What you have to do: Return every line of the data below exactly, but do not include the images.

Dataset excerpt:
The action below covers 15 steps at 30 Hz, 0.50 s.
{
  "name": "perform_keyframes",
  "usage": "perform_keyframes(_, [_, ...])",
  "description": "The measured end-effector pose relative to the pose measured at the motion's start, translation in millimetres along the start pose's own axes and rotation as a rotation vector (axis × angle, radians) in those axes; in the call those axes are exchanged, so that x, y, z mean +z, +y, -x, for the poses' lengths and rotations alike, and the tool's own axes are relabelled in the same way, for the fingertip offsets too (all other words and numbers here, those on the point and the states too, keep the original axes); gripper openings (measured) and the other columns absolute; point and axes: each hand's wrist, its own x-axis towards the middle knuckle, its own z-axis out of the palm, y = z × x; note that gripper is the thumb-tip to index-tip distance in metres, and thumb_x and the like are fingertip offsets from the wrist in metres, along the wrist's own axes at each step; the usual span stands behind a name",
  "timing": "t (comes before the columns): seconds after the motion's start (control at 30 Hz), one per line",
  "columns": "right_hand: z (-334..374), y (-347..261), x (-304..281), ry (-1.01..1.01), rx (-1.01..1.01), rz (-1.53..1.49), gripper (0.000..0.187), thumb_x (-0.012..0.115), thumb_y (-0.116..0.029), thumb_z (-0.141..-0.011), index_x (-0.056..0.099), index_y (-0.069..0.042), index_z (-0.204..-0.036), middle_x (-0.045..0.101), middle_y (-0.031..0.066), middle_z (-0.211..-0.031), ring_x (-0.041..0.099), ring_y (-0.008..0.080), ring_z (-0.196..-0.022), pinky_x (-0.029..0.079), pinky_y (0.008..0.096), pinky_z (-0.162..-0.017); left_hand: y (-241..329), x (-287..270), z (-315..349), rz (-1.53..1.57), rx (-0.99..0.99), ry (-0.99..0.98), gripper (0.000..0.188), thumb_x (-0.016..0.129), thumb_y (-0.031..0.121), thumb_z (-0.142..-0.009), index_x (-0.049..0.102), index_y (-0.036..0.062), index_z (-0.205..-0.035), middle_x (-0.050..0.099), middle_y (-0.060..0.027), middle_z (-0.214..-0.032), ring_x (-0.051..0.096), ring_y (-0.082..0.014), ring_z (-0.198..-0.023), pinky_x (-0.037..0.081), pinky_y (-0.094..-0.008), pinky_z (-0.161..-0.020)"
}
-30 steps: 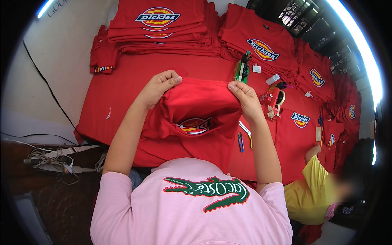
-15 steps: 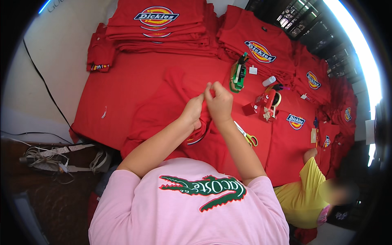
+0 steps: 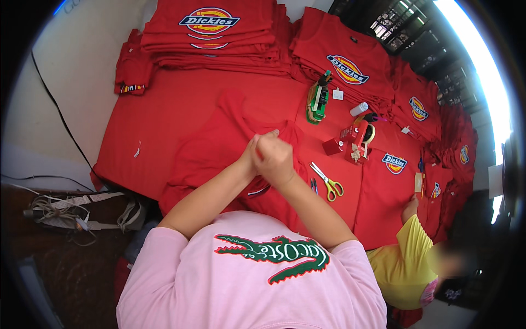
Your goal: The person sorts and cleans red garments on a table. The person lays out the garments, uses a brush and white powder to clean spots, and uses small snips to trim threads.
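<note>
Head view from my end: the loose, rumpled red fabric garment [image 3: 233, 129] is spread on the red-covered table [image 3: 126, 137] right in front of the wearer, and both hands are bunched together over it. The right hand [image 3: 275, 159] laps over the left hand [image 3: 249, 157], fingers curled in; honestly I can't tell if there's cloth pinched between them. Just right of that: yellow-handled metal scissors [image 3: 332, 188], then a green tape dispenser [image 3: 316, 105] and a red boxy tape dispenser [image 3: 350, 140] with tiny print. Behind sits a stack of folded red shirts [image 3: 164, 46], each visible badge an oval with white lettering on a blue band. The wearer's pink shirt [image 3: 219, 296] has a green crocodile with white script, upside down for me.
</note>
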Motion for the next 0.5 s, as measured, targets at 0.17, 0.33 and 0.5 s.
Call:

Exercise solution:
The action below covers 15 steps at 30 Hz, 0.50 s.
{
  "name": "perform_keyframes",
  "usage": "perform_keyframes(_, [_, ...])",
  "description": "The measured end-effector pose relative to the pose measured at the motion's start, translation in millimetres along the start pose's own axes and rotation as a rotation vector (axis × angle, radians) in those axes; in the call those axes are exchanged, so that x, y, z mean +z, +y, -x, for the poses' lengths and rotations alike, and the tool's own axes are relabelled in the same way, for the fingertip offsets too (all other words and numbers here, those on the point and the states too, keep the original axes); gripper openings (measured) and the other columns absolute; point and axes: each hand's wrist, its own x-axis towards the middle knuckle, its own z-axis out of the palm, y = z × x; note that gripper is the thumb-tip to index-tip distance in metres, and thumb_x and the like are fingertip offsets from the wrist in metres, along the wrist's own axes at each step; the usual span stands behind a name",
  "timing": "t (comes before the columns): seconds after the motion's start (control at 30 Hz), one per line",
  "columns": "right_hand: z (-334..374), y (-347..261), x (-304..281), ry (-1.01..1.01), rx (-1.01..1.01), rz (-1.53..1.49), gripper (0.000..0.187), thumb_x (-0.012..0.115), thumb_y (-0.116..0.029), thumb_z (-0.141..-0.011), index_x (-0.056..0.099), index_y (-0.069..0.042), index_z (-0.204..-0.036), middle_x (-0.045..0.101), middle_y (-0.031..0.066), middle_z (-0.211..-0.031), ring_x (-0.041..0.099), ring_y (-0.008..0.080), ring_z (-0.196..-0.022), pinky_x (-0.029..0.079), pinky_y (0.008..0.096), pinky_z (-0.162..-0.017); left_hand: y (-241..329), x (-287..270), z (-315..349), rz (-1.53..1.57), rx (-0.99..0.99), ry (-0.99..0.98), gripper (0.000..0.188), thumb_x (-0.016..0.129), thumb_y (-0.031..0.121), thumb_z (-0.142..-0.009), index_x (-0.049..0.102), index_y (-0.036..0.062), index_z (-0.205..-0.035), middle_x (-0.050..0.099), middle_y (-0.060..0.027), middle_z (-0.214..-0.032), ring_x (-0.051..0.096), ring_y (-0.082..0.014), ring_z (-0.198..-0.023), pinky_x (-0.037..0.081), pinky_y (-0.094..-0.008), pinky_z (-0.161..-0.020)"
}
-30 steps: 
-15 steps: 
+0 steps: 
Your goal: The person sorts and cleans red garments on a table. The person lays out the garments, uses a brush and white powder to clean spots, and uses small snips to trim threads.
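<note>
Head view from my end: the loose, rumpled red fabric garment [image 3: 233, 129] is spread on the red-covered table [image 3: 126, 137] right in front of the wearer, and both hands are bunched together over it. The right hand [image 3: 275, 159] laps over the left hand [image 3: 249, 157], fingers curled in; honestly I can't tell if there's cloth pinched between them. Just right of that: yellow-handled metal scissors [image 3: 332, 188], then a green tape dispenser [image 3: 316, 105] and a red boxy tape dispenser [image 3: 350, 140] with tiny print. Behind sits a stack of folded red shirts [image 3: 164, 46], each visible badge an oval with white lettering on a blue band. The wearer's pink shirt [image 3: 219, 296] has a green crocodile with white script, upside down for me.
</note>
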Motion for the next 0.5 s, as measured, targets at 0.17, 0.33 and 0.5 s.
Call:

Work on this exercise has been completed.